The Warren Court (1953–69)

Racial Discrimination

What was Brown v. Board of Education?

Brown v. Board of Education was one of the most important U.S. Supreme Court decisions. On May 17, 1954, the Court’s opinion invalidated segregated public schools as violative of the Equal Protection Clause. The decision was a consolidation of challenges to segregated public schools in the states of Kansas, Delaware, South Carolina, and Virginia. The other cases were Briggs v. Elliott (South Carolina), Davis v. County School Board of Prince Edward County (Virginia), and Gebhart v. Belton (Delaware). A group of African Americans, represented by the National Association for the Advancement of Colored People (NAACP), mounted a challenge to the segregated school systems. They not only alleged that the schools their children attended were inferior to schools attended by white children, but they also alleged that separate schools based on race was unconstitutional on its face.

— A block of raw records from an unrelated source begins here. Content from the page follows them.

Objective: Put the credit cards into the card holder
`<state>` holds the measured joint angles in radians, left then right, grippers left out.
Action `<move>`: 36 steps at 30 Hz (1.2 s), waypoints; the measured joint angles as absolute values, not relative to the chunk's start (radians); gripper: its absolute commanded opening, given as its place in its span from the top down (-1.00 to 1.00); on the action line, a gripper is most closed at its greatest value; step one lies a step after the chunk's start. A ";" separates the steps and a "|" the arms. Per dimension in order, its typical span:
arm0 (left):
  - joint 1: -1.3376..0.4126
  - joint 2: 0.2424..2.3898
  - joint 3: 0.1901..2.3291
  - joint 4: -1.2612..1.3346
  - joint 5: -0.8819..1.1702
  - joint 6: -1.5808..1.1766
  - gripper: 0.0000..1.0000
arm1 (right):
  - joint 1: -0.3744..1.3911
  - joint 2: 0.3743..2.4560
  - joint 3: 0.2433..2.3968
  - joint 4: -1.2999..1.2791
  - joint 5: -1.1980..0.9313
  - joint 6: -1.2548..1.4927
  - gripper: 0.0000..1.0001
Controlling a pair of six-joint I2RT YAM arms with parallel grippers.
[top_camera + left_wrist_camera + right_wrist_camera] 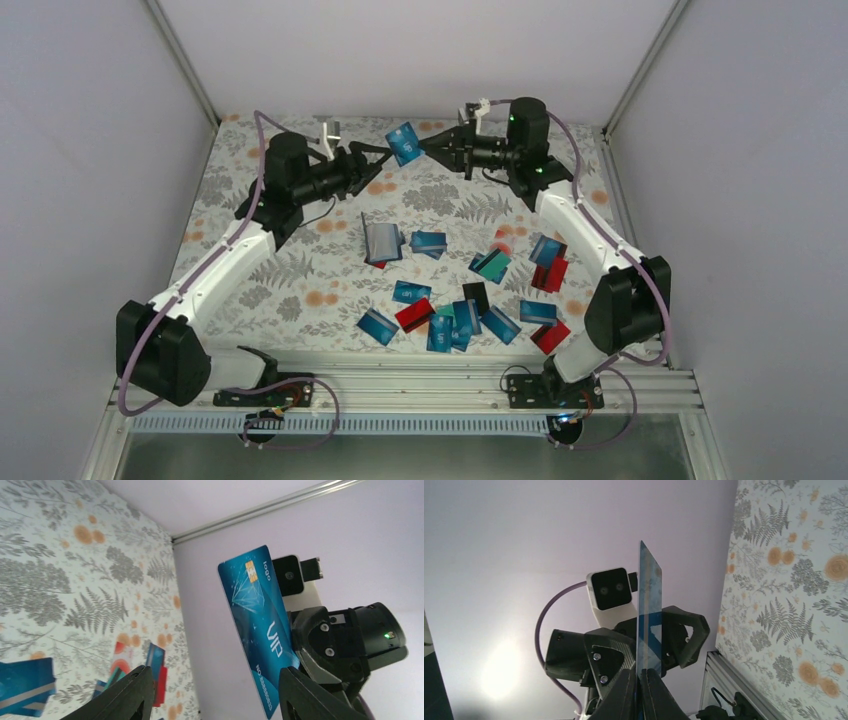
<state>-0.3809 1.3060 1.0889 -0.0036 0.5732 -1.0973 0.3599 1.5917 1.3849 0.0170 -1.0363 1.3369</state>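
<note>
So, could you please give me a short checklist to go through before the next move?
1. The right gripper is clamped on the blue card: ok.
2. The left gripper is open to receive it: ok.
3. The card is far enough inside the left gripper to be gripped: cannot tell.
4. The card holder lies clear of both arms: ok.
5. The holder's opening is reachable from above: cannot tell.
</note>
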 measured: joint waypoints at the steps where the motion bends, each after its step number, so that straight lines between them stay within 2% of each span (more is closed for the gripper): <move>1: -0.379 1.306 1.080 0.021 0.583 -1.113 -0.19 | 0.361 1.592 1.388 0.030 -1.036 1.347 0.92; 10: -0.375 1.315 0.996 0.312 0.658 -1.275 -0.02 | 0.364 1.592 1.386 0.135 -1.036 1.415 0.92; 22: -0.375 1.364 0.986 0.492 0.686 -1.392 0.17 | 0.379 1.590 1.378 0.224 -1.040 1.458 0.92; 27: -0.375 1.369 0.986 0.501 0.690 -1.404 0.37 | 0.384 1.590 1.372 0.236 -1.044 1.458 0.92; 36: -0.375 1.379 1.002 0.506 0.694 -1.399 0.93 | 0.396 1.590 1.357 0.239 -1.048 1.452 0.92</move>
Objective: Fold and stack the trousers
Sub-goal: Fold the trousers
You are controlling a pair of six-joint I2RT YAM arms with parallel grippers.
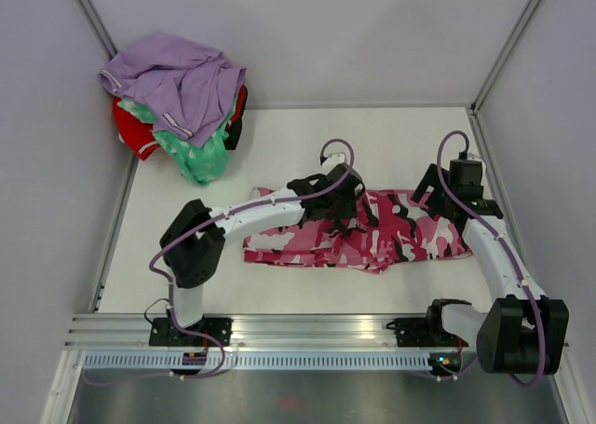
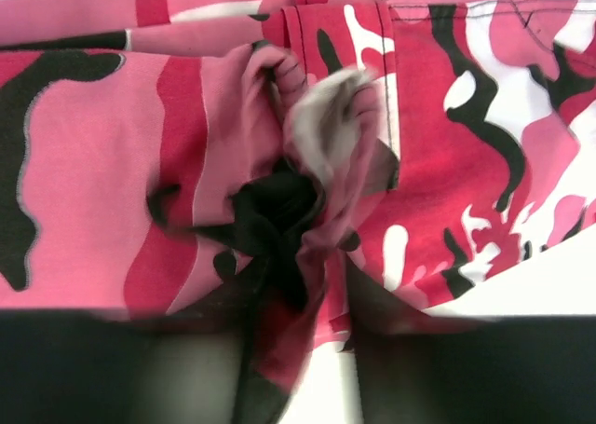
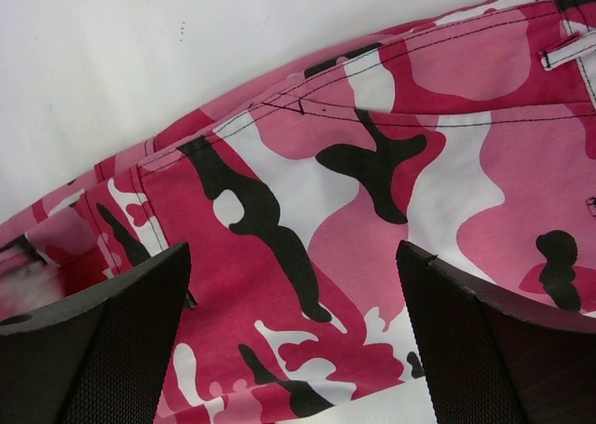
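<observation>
White tabletop (image 1: 307,135) between pale walls (image 1: 326,33) carries the trousers (image 1: 410,236), spread lengthwise toward its near edge. The left claw (image 2: 303,345) sits on their middle, cloth puckered up between its fingers (image 2: 93,373); whether it grips that pucker I cannot tell. The right claw (image 3: 293,256) hovers over their right end, spread wide and holding nothing.

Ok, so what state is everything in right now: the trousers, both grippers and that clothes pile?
Trousers: lying spread out, with one tuft bunched up at the middle.
Left gripper: down on the trousers with the tuft between its fingers; gripping or letting go, cannot tell.
Right gripper: wide open over the trousers, holding nothing.
Clothes pile: crumpled heap in the far left corner, lavender on top.
</observation>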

The Court ruled that segregated public schools were “inherently unequal.” The Court wrote: “We conclude that, in the field of public education, the doctrine of ‘separate but equal’ has no place. Separate educational facilities are inherently unequal. Therefore, we hold that the plaintiffs and others similarly situated for whom the actions have been brought are, by reason of the segregation complained of, deprived of the equal protection of the laws guaranteed by the Fourteenth Amendment.”